Hence this reasoning led me to choose Humphreys as a source to learn this material, who only works over an algebraically closed field, which has the advantage that the language difference isn't really an issue.

I'd read through parts of Borel on things that I need, but now I feel like I'd like to have a deeper understanding about rationality, $\overline{k}/k$ forms of groups over some base field, etc. without having to go through Borel since the language is awkward from my point of view. So, I'm looking for references:

An ideal reference would cover the following material, via the language of schemes and group schemes: everything that Borel (or Springer, in his book) does on rationality and fields of definition, and perhaps some more recent results as well, seasoned with plenty of Galois cohomology.
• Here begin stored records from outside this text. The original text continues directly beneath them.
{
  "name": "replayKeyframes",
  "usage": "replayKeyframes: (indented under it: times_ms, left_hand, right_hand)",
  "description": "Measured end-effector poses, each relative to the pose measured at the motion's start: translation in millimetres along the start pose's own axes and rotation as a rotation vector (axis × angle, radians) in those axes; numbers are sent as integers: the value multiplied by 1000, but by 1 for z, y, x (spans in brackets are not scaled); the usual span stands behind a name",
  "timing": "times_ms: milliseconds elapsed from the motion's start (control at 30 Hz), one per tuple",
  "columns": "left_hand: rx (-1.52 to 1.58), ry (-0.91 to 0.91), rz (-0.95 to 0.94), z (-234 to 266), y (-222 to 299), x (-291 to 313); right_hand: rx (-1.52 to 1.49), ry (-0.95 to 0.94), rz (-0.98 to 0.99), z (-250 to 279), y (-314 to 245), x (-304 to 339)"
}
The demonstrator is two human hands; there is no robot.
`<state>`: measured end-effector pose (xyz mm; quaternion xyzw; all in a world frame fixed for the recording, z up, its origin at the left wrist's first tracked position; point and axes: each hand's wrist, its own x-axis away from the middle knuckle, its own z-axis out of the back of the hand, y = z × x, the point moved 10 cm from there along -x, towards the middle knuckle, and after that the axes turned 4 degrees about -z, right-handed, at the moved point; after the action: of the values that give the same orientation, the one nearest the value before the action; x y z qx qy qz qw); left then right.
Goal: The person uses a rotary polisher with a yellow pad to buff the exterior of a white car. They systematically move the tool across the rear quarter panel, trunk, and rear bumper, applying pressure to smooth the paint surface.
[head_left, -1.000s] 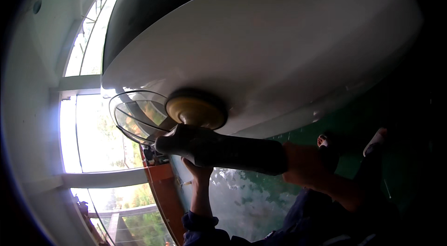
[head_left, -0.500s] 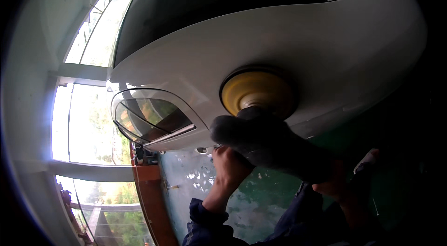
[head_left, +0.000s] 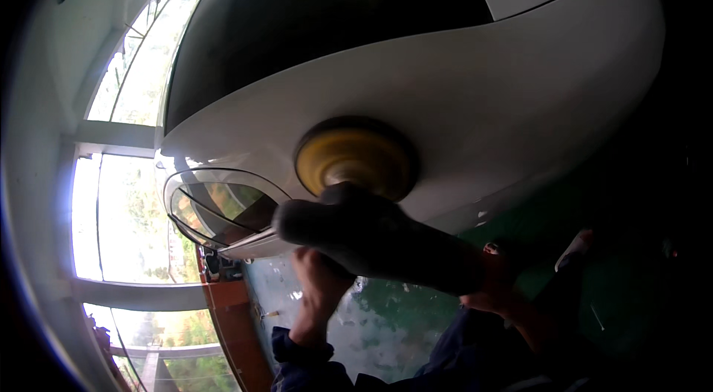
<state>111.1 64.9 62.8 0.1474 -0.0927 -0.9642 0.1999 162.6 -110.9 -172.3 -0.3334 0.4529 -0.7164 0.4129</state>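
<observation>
A dark car polisher [head_left: 379, 240] lies across the middle of the view, its round yellow pad [head_left: 355, 158] against the pale panel of a car [head_left: 475, 87]. My left hand [head_left: 321, 277] is closed around the polisher's front grip, just below its head. At the rear end of the tool, my right hand [head_left: 494, 281] wraps the body, partly lost in shadow. The pad looks smeared, as if spinning. Above it runs the edge of the car's dark rear glass [head_left: 319, 21].
To the left is the car's side window [head_left: 230, 203]. Beyond it stand tall bright wall windows [head_left: 126, 214] and a reddish-brown low wall [head_left: 236, 325]. The green floor [head_left: 394, 318] looks wet or shiny. My feet show at the lower right.
The polisher and both hands have shifted left along the panel, the pad now closer to the side window. The view has also shifted a little. Both hands keep their hold.
</observation>
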Motion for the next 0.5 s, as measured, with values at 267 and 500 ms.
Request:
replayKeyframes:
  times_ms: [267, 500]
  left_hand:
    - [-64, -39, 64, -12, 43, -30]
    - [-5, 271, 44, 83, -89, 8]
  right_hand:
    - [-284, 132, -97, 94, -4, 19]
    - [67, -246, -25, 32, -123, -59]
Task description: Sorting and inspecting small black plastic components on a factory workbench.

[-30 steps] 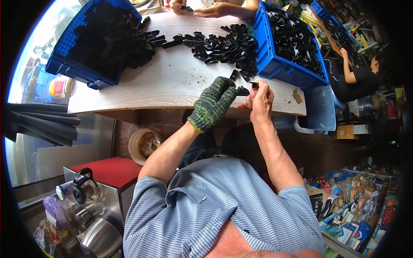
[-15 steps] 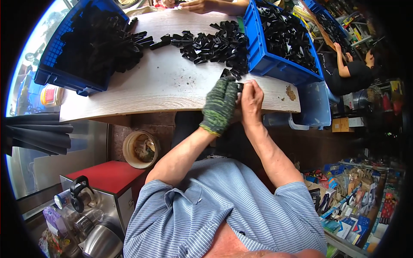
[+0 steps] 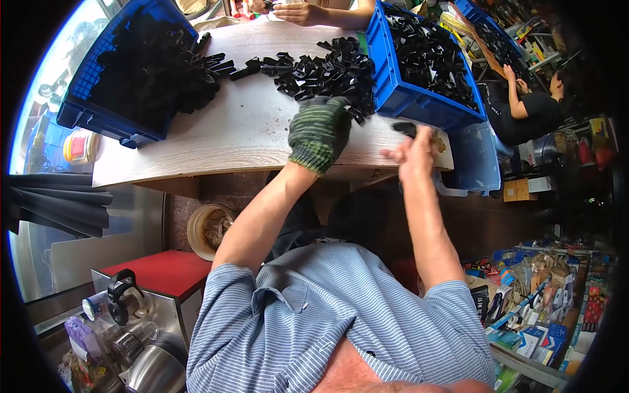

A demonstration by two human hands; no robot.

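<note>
My left hand [image 3: 321, 128], in a green knit glove, rests palm down on the near edge of a heap of small black plastic parts [image 3: 321, 69] on the pale wooden table [image 3: 242, 131]. My bare right hand [image 3: 413, 154] is at the table's right front edge, pinching one small black part [image 3: 405, 128] between fingers and thumb. It is just in front of a blue crate [image 3: 419, 98] filled with the same black parts. Whether the gloved hand grips anything is hidden.
A second blue crate [image 3: 98, 98] of black parts stands at the left end of the table. Another person's hands [image 3: 298, 12] work at the far edge. A person in black [image 3: 531, 105] sits at the right. A light blue bin [image 3: 478, 157] hangs beside the table.
My hands have parted. The right hand moved right toward the blue crate with one black part. The gloved left hand moved up onto the heap.
</note>
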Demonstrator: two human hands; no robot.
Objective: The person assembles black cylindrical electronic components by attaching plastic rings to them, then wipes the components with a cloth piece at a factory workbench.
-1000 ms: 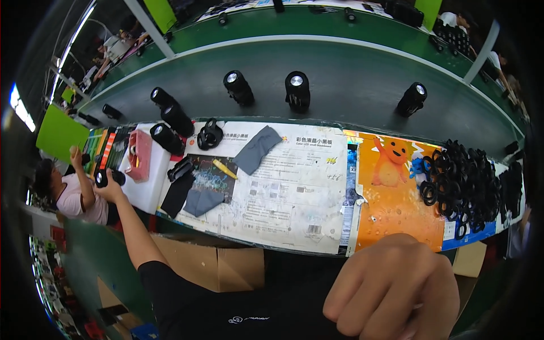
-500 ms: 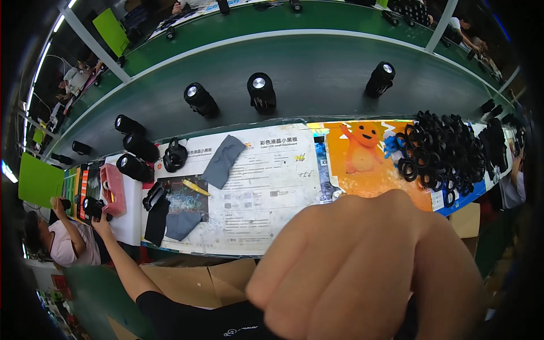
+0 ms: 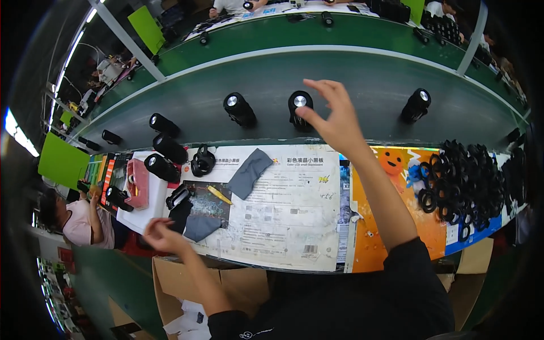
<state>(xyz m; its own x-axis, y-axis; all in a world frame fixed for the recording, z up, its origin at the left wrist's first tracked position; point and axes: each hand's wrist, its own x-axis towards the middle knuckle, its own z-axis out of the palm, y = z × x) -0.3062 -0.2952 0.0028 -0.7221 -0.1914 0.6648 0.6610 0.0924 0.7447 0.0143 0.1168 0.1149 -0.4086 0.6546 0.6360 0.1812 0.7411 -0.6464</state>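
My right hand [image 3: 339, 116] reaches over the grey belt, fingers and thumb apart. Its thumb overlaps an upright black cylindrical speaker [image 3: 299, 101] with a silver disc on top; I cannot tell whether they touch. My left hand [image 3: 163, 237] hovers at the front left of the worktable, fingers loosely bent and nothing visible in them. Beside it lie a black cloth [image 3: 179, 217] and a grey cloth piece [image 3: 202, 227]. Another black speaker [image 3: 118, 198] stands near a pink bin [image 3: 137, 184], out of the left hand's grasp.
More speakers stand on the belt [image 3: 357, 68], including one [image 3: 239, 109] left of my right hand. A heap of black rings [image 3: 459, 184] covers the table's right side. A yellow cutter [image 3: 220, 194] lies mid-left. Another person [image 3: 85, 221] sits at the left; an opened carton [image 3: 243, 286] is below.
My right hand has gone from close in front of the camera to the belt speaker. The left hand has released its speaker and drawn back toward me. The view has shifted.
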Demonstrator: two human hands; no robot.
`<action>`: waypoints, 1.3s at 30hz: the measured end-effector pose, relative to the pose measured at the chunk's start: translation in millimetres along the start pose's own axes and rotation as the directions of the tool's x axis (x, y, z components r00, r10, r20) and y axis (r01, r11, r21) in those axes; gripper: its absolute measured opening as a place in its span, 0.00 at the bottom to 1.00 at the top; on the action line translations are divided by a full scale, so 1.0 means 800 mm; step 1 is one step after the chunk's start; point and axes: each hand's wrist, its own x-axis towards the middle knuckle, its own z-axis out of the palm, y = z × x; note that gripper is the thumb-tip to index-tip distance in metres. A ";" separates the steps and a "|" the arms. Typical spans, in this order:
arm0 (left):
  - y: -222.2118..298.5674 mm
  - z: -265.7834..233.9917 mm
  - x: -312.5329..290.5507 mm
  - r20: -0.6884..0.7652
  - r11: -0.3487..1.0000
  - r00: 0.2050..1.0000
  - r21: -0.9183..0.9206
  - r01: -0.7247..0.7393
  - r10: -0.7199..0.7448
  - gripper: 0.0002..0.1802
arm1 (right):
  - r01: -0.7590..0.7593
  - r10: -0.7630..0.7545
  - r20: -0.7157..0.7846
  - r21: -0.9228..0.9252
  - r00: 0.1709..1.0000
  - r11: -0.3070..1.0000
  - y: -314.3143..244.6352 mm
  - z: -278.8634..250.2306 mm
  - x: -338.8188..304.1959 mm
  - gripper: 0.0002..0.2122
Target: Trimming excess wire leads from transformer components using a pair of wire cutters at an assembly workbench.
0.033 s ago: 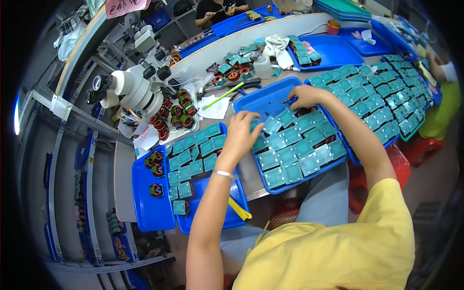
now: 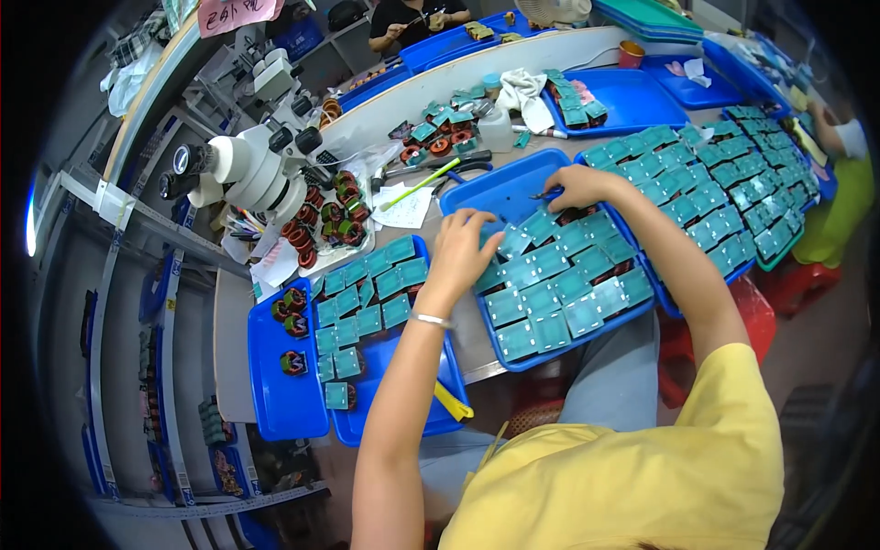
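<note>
Boards (image 2: 551,258), green and square, lie in close rows in a blue tray (image 2: 469,194) before the person. The left hand (image 2: 465,252) bends over the tray's left side, at the end of a row; whether its fingers grip a board cannot be told. The right hand (image 2: 579,186), at the far right corner, has its fingers closed on a small dark tool (image 2: 547,193), mostly hidden.

Risks, as judged: boards near the left hand sit tilted, so a brush of the fingers could dislodge neighbours; a slip of the tool could scratch one. The tray's near edge appears to overhang the lap; downward pressure there could tip it.

Surface: a pale counter (image 2: 473,335), crowded, with a microscope (image 2: 246,170), a lime pen (image 2: 420,185) and a white cloth (image 2: 526,96). Room: shelving (image 2: 190,431) at left, a red stool (image 2: 747,316) at right, a co-worker (image 2: 396,14) opposite.
</note>
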 end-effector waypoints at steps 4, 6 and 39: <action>-0.012 0.042 0.026 0.313 0.983 0.934 0.123 0.139 -0.171 0.22 | -0.003 0.003 0.040 -0.007 0.999 1.000 0.002 0.000 -0.007 0.23; -0.019 0.049 0.032 0.422 0.975 0.882 0.161 0.156 -0.211 0.25 | -0.026 0.028 0.062 -0.024 0.998 0.999 0.003 -0.004 -0.005 0.23; 0.047 0.038 -0.017 0.115 0.991 0.985 -0.008 -0.132 0.132 0.11 | 0.156 -0.175 -0.207 -0.106 0.963 0.982 -0.017 -0.003 -0.083 0.19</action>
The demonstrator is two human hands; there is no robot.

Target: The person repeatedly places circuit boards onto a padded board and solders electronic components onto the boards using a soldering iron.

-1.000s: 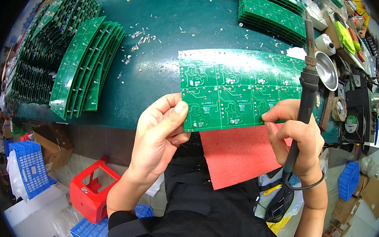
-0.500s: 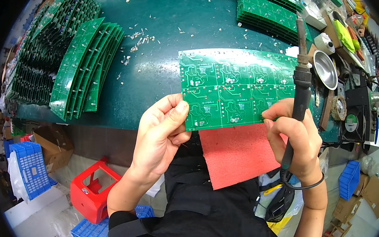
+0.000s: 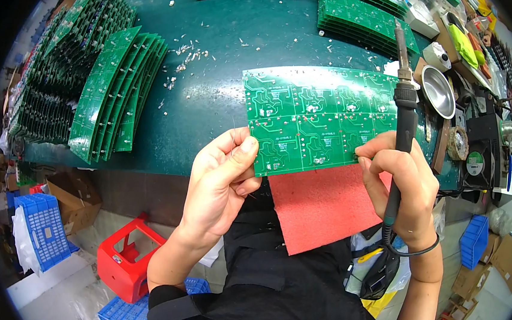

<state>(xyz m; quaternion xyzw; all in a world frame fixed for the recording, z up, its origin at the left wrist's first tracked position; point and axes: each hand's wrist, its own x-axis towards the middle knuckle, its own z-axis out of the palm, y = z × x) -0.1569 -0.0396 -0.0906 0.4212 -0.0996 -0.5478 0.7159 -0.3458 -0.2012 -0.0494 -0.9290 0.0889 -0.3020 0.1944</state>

Some elegant papers using the group scheme language could also be a substitute.

In other words:

Are there any good references on the basic rationality properties (such as the existence of maximal tori and Borel subgroups defined over the base field) for someone who as already read the basic material covered in a book like Humphreys, that uses the language of schemes?

I don't have too high hopes for a book, but perhaps there is some survey paper I've missed? I find the seeming lack of sources on this material in a modern language very frustrating.


Note that Question 17662 is different in that I'm not looking for a book that covers all of the classification of reductive groups; for this, Humphrey's book is fine together with Conrad's fine notes.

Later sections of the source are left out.